Both of these fish are peaceful, but they need a large tank because they can grow to be very large. The Flame Tetra is a very active fish that loves to eat and will do so as often as possible.

It has a diet that consists of algae and small insects, so it should be fed with pellets once every day or two. The Shrimp is also an omnivore so that it will eat many different kinds of foods, including flakes and pellets.

4. Harlequin Rasbora

Harlequin Rasboras are an excellent fish for the community aquarium. They can be kept with other species of fish or invertebrates such as shrimp. They are peaceful, hardy, and easy to maintain. They thrive in mixed communities as long as there is enough room for them to swim freely.

Frequently Asked Questions

What fish can live with shrimp?

The shrimps are remarkable for keeping with fish that don’t eat much algae or plants, such as Cichlids, Bettas, and Loaches.
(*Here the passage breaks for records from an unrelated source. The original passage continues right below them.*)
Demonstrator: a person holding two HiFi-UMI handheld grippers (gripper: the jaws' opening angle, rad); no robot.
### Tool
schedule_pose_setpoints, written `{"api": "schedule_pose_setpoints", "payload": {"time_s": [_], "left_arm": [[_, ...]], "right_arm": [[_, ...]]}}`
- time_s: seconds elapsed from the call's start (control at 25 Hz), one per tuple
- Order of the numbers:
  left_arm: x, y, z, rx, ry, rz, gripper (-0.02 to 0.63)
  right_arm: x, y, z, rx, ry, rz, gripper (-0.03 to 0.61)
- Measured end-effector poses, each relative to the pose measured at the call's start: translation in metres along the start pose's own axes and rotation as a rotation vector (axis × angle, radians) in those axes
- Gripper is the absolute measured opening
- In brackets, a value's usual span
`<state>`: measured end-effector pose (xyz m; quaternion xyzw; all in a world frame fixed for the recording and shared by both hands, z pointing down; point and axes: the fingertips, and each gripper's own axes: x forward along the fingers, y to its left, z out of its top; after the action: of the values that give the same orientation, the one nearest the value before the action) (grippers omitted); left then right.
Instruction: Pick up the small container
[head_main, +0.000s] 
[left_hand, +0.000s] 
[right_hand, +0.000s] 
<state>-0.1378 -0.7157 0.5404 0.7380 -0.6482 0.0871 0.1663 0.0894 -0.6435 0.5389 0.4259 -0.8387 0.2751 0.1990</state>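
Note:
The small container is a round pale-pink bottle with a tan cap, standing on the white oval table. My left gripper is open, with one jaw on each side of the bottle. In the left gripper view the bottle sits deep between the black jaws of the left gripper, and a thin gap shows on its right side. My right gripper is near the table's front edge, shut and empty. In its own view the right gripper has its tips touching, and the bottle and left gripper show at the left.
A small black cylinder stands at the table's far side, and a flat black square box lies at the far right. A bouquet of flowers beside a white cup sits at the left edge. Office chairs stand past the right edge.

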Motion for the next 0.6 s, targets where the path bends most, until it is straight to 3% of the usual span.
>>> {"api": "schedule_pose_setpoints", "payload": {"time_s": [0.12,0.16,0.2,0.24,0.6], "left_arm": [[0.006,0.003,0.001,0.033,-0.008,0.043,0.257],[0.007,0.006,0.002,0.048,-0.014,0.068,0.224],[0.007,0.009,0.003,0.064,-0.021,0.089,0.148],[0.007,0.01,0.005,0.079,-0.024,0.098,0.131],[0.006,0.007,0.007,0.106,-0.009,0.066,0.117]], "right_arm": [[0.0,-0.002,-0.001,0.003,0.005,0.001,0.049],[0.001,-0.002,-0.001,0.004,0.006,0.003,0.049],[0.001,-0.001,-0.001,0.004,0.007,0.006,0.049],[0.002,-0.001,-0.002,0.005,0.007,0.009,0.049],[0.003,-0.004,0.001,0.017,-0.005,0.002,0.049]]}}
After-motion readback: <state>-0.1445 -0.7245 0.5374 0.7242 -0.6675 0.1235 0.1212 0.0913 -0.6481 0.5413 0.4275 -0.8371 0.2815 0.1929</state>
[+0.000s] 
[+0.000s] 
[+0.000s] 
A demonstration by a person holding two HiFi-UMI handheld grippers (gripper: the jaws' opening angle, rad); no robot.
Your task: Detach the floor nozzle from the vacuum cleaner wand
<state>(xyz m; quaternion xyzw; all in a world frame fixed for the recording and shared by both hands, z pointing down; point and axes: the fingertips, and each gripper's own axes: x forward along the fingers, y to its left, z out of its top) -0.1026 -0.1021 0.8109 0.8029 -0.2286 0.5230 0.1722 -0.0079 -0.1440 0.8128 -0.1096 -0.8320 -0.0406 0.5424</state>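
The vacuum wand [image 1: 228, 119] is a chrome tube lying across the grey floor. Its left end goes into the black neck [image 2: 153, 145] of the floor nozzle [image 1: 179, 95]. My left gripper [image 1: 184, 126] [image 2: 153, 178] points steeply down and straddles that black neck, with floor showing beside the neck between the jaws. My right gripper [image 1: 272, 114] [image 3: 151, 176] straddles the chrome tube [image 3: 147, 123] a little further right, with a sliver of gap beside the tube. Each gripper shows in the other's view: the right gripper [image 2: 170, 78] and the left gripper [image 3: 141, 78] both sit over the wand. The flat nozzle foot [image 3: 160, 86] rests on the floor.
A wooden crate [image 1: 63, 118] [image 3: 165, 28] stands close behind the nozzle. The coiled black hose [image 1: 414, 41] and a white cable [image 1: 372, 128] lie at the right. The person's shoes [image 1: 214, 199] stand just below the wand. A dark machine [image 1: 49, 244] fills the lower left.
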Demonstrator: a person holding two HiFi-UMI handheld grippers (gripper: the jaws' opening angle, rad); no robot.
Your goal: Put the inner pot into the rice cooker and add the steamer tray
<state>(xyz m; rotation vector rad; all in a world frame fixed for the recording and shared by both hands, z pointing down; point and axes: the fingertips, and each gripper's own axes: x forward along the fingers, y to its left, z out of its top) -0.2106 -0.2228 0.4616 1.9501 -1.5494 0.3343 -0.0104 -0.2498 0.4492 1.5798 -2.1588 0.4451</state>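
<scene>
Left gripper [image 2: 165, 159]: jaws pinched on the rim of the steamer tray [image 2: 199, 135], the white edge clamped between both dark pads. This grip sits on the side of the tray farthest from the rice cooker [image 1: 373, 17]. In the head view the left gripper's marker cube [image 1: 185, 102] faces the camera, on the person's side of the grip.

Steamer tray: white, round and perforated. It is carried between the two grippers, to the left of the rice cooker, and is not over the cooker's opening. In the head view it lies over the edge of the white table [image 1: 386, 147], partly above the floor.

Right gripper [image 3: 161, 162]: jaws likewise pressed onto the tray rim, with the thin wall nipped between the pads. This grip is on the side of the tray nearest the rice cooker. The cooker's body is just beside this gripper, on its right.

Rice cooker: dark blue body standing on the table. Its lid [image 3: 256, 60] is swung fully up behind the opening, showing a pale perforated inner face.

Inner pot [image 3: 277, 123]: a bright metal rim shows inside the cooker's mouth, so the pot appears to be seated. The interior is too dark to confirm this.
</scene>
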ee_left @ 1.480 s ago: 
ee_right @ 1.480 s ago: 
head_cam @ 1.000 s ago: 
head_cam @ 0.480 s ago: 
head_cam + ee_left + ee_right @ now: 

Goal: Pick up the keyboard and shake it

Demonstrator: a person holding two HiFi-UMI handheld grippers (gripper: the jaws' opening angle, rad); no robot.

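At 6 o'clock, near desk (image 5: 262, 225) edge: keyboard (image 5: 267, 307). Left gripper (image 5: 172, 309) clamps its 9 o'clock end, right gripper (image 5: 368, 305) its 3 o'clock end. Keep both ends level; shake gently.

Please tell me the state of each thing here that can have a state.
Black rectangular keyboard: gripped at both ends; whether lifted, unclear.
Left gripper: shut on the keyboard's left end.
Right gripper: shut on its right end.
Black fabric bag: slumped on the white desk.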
They will also do well with other freshwater fish such as Tetras, Barbs, and Guppies.

Do shrimps need a filter?

Some people say yes, and some say no. You can use a sponge filter if your tank is small enough, or you could just let them swim around without any filtration at all. If you decide to have them on a filter, make sure it’s a good one with solid filtration because they love to hide under rocks and plants, so they need plenty of places to hide too.

What can I feed the Blue shrimp?

The shrimps are omnivores, meaning they eat both plant and animal material. They like to eat algae and small crustaceans like snails and any other type of bug you can think of.

They also love floating plants such as duckweed and water lettuce, so make sure you provide plenty of these in the tank, so they will thrive.

How many shrimp can I put in a 20-gallon tank?

There are a few things to consider when deciding how many shrimp you can put in your aquarium. First, the size of your tank is important because it will affect how many shrimp you can keep in there.

If you have a small tank, only one or two shrimp should be considered, while larger tanks might allow for up to four shrimp per gallon.

How long does it take for the shrimp to grow?

Shrimp’s growth depends on many factors, but it takes about 6 to 8 weeks for them to develop from 1 inch to 3 inches in length. The size at which they mature depends on the temperature of the water, food, and other factors such as how much light they receive.

It takes about two to three months from the time you get your shrimp and place them in the tank until they are ready to eat.

The best way to ensure that you get a healthy shrimp is to buy one that has already been acclimated for at least two weeks in the store.

Final Thoughts

Overall these shrimps are pretty easy to keep in a tank and are not demanding. So, if you have been having your fears about keeping some in your aquarium, it’s time to brace up for the beautiful creatures.

In a ten-gallon tank, one can comfortably keep up to four Blue Velvet Shrimps as long as water parameters are sound. Maintaining the water heater at 78°F and adding an aquarium will be ideal for the shrimp’s freshwater habitat.

Remember that these animals require plenty of oxygen, so don’t overcrowd them in their home. Also, filter flow should be restricted to maintain the optimal environment.

If you are planning to get these shrimps to add your aquarium, go for it! But, make sure to take note of the information mentioned in this article so that they’ll thrive and live for long.


Passionate fishkeeper. Nature lover. Creative thinker. Music junkie. Adventurer.